YOUR ASSIGNMENT: Examine the entries and show every line in which the word "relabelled" is found.

PROVIDED ENTRIES:
----------------------------------------
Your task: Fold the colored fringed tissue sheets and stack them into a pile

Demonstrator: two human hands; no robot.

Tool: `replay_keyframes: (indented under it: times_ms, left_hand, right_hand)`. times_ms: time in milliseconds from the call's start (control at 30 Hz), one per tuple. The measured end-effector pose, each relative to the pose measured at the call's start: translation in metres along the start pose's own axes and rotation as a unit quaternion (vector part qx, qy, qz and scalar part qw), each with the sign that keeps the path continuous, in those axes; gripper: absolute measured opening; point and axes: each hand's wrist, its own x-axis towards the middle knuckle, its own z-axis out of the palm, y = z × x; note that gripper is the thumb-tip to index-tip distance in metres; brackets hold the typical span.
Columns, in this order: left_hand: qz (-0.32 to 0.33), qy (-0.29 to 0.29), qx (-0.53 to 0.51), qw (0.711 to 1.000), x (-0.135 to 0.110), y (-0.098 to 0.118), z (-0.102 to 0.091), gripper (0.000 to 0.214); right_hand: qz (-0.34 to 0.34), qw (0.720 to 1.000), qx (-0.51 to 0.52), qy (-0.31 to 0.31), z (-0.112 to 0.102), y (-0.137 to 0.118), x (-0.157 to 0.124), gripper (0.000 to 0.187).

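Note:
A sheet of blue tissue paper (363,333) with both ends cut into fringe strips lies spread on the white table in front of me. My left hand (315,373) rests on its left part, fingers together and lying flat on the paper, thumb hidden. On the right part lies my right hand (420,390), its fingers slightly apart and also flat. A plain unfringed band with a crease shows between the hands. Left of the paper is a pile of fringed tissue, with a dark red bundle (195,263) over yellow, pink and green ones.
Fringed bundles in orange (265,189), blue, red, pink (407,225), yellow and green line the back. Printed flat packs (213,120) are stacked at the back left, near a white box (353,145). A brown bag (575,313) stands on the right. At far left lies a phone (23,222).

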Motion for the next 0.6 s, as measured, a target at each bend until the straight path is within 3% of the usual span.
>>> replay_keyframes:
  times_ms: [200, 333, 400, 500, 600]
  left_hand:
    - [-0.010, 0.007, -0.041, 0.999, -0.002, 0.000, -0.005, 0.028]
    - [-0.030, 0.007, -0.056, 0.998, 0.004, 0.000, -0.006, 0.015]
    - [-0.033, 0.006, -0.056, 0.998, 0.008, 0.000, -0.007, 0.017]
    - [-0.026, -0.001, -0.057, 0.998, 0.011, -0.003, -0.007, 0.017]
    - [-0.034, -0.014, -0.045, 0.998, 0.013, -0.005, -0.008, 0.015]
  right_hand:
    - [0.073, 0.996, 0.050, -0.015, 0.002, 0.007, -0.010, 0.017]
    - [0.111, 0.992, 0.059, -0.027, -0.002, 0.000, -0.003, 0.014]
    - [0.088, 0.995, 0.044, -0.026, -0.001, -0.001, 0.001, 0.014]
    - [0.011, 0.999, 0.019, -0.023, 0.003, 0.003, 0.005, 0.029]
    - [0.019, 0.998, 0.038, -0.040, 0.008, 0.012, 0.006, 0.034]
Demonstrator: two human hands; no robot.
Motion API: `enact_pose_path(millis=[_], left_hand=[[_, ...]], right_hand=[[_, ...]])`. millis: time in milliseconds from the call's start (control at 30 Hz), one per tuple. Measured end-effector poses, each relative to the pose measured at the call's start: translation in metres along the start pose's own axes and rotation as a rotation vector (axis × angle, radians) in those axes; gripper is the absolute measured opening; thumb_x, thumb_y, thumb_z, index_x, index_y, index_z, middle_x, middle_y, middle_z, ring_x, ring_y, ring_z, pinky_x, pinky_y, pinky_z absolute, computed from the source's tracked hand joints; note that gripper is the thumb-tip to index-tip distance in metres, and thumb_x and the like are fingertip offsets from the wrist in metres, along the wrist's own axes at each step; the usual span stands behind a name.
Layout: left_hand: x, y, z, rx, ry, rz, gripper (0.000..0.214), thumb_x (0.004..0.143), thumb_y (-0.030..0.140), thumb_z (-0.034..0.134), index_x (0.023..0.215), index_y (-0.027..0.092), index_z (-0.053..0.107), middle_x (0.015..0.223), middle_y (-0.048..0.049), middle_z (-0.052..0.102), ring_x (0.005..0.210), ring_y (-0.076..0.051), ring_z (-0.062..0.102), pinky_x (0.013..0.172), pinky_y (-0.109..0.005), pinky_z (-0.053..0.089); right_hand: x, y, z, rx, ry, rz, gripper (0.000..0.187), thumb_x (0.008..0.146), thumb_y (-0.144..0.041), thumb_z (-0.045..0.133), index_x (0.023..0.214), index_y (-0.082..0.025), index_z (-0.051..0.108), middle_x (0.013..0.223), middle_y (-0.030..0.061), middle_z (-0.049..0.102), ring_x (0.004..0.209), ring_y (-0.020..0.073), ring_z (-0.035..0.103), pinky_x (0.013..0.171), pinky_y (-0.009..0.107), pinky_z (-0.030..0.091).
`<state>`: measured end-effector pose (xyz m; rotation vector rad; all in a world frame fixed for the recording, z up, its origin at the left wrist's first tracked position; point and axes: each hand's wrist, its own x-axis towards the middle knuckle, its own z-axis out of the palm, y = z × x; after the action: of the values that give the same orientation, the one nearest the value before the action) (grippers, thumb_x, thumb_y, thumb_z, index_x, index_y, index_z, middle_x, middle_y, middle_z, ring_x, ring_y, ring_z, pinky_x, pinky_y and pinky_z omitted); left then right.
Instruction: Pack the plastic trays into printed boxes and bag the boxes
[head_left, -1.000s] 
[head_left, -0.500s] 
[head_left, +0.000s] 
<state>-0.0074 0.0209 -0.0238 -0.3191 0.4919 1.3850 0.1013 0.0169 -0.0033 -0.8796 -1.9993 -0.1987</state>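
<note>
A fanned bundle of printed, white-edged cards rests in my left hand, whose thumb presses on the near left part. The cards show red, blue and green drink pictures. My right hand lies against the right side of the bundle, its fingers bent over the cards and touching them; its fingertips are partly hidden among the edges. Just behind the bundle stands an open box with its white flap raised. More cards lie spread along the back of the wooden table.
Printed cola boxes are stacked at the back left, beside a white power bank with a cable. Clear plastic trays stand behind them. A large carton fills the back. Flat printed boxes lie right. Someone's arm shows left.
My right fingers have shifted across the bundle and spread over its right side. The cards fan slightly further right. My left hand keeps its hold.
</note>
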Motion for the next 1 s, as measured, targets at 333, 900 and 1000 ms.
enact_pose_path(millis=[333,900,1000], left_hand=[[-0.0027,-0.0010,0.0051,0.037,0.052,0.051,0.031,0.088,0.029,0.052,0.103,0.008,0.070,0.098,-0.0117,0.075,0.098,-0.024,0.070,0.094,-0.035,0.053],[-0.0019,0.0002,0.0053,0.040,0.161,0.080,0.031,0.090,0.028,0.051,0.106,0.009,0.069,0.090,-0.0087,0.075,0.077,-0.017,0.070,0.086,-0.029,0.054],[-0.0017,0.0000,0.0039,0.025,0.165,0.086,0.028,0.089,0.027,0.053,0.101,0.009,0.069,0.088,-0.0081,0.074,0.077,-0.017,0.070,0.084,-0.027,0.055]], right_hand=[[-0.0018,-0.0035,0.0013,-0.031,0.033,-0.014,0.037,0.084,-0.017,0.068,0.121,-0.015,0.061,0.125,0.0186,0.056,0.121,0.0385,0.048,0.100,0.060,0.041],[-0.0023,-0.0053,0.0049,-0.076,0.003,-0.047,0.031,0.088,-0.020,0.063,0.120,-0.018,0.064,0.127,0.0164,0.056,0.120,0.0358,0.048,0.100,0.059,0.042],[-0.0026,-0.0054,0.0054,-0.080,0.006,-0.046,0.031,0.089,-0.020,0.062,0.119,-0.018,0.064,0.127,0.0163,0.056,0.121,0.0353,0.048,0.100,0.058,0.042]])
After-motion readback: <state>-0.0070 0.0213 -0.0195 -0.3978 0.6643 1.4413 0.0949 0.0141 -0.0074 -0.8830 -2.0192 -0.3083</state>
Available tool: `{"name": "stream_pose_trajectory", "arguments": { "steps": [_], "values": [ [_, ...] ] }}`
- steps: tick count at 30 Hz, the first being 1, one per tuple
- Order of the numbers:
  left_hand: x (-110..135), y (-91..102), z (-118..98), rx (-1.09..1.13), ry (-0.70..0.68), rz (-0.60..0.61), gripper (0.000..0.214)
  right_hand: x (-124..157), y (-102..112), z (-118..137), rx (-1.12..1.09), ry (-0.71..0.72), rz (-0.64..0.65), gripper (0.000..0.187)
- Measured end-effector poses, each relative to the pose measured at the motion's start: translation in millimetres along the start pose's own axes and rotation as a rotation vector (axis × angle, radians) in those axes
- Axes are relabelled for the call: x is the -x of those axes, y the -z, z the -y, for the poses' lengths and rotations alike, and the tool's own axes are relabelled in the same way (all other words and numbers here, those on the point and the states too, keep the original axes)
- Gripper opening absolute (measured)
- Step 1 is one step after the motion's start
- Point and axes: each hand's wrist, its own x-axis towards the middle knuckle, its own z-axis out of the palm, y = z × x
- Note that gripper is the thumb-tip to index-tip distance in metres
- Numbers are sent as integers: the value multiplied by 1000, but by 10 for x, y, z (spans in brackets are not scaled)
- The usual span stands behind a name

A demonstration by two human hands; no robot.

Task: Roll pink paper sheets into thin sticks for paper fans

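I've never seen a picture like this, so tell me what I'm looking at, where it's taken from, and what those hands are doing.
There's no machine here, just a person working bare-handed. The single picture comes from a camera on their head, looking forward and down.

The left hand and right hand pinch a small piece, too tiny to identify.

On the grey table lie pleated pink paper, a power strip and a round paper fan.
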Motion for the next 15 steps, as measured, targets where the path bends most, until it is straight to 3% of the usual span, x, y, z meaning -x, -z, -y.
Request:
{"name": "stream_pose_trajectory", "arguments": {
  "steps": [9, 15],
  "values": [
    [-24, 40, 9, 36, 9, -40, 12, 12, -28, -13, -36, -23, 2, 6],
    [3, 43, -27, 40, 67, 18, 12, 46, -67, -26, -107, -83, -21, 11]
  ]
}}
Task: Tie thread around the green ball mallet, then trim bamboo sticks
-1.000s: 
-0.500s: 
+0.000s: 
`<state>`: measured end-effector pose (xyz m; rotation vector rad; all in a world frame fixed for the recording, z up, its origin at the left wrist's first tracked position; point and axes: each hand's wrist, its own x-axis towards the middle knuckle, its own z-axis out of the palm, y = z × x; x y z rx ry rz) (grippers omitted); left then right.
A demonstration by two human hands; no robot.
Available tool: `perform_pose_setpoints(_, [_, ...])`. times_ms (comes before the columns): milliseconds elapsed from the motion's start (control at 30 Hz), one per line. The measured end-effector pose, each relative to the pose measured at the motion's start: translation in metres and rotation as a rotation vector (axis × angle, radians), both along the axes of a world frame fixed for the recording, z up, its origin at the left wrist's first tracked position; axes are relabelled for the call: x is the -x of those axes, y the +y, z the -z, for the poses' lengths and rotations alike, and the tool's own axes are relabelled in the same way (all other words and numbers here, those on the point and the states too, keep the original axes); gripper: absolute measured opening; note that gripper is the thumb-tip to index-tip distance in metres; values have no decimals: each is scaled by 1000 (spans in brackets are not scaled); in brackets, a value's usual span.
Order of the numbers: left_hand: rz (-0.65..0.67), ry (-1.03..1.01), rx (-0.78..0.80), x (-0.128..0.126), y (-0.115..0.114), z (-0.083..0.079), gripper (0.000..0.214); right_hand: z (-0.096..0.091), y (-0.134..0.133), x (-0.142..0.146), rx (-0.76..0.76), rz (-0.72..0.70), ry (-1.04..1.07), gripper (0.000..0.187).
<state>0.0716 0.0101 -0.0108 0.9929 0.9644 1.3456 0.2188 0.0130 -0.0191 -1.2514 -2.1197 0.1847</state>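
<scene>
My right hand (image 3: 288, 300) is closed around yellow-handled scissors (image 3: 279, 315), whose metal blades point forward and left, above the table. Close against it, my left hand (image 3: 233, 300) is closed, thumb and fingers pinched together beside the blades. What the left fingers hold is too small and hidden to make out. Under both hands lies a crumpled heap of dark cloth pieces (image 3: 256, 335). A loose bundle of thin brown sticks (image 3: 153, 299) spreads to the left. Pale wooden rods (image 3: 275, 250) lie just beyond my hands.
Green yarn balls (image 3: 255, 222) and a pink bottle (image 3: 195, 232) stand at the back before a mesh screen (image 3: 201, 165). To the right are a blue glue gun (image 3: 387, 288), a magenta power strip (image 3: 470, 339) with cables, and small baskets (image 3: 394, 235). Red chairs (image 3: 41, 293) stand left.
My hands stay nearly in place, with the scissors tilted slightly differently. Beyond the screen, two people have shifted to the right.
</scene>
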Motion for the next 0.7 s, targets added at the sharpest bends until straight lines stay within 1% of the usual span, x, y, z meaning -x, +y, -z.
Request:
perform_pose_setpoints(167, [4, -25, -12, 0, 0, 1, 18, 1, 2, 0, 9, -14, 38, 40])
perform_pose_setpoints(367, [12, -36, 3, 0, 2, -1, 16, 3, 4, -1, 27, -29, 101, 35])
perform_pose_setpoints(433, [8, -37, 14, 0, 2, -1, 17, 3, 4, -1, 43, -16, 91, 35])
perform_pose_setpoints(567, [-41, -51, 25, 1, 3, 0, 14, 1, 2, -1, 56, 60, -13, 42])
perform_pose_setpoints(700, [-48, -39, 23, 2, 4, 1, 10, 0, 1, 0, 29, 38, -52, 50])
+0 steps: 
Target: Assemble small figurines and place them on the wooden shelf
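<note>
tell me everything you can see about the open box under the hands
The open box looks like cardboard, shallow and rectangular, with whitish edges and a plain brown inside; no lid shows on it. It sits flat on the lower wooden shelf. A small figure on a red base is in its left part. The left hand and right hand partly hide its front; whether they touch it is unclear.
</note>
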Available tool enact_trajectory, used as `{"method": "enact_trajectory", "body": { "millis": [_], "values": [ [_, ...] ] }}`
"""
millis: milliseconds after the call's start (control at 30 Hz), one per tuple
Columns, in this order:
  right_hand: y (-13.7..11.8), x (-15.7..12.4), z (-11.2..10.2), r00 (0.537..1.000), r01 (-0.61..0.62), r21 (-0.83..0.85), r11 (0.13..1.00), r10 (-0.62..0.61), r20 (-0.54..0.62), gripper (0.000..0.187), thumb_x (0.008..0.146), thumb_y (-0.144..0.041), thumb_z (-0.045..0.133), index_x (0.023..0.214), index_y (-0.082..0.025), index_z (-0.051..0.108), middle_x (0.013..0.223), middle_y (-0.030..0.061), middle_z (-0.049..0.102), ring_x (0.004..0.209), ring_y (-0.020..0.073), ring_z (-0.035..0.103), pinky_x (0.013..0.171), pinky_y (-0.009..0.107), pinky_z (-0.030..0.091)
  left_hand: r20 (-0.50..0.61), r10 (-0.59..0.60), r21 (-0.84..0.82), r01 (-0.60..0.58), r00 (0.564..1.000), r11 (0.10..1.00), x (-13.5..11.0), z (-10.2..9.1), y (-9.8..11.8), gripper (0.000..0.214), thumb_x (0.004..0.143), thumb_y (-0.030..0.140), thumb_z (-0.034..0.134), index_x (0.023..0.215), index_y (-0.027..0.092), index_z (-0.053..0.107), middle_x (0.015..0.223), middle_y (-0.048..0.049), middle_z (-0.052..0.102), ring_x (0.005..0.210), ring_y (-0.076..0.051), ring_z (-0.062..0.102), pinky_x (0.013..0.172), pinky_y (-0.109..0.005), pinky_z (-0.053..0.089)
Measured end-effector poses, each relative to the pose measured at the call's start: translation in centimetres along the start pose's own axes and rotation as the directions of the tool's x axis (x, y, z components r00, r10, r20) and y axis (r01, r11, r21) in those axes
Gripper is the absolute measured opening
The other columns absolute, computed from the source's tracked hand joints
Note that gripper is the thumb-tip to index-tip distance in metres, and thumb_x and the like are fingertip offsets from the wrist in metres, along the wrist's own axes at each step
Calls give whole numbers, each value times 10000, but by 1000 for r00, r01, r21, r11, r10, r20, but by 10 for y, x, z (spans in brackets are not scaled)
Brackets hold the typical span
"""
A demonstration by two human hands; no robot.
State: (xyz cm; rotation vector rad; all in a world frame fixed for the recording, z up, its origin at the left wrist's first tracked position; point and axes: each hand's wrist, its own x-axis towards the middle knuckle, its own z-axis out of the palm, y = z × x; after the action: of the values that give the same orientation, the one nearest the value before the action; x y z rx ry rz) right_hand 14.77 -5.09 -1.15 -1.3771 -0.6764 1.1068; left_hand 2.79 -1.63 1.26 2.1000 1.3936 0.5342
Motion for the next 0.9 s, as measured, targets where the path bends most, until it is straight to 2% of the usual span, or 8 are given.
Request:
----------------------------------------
RESULT:
- Axes are relabelled for the call: x is the -x of those axes, y the -z, z the -y, for the poses' lengths and rotations alike, and the tool's own axes are relabelled in the same way (all other words and numbers here, those on the point and the states too, keep the original axes)
Available tool: `perform_pose_setpoints(_, [_, ...])`. times_ms (comes before the columns): milliseconds elapsed from the motion's start (control at 30 Hz), one per line. The measured end-effector pose, each relative to the pose measured at the motion's start: translation in metres and rotation as a rotation vector (axis × angle, radians), both along the axes of a world frame fixed for the recording, z up, its origin at the left wrist's first tracked position; axes are relabelled for the call: x is the -x of those axes, y the +y, z the -z, for the poses' lengths and rotations alike, and the tool's own axes are relabelled in the same way (all other words and numbers here, those on the point and the states too, keep the original axes); gripper: absolute measured opening; note that gripper is the thumb-tip to index-tip distance in metres; values have no decimals: each is scaled by 1000 (spans in brackets are not scaled); in brackets, a value's usual span.

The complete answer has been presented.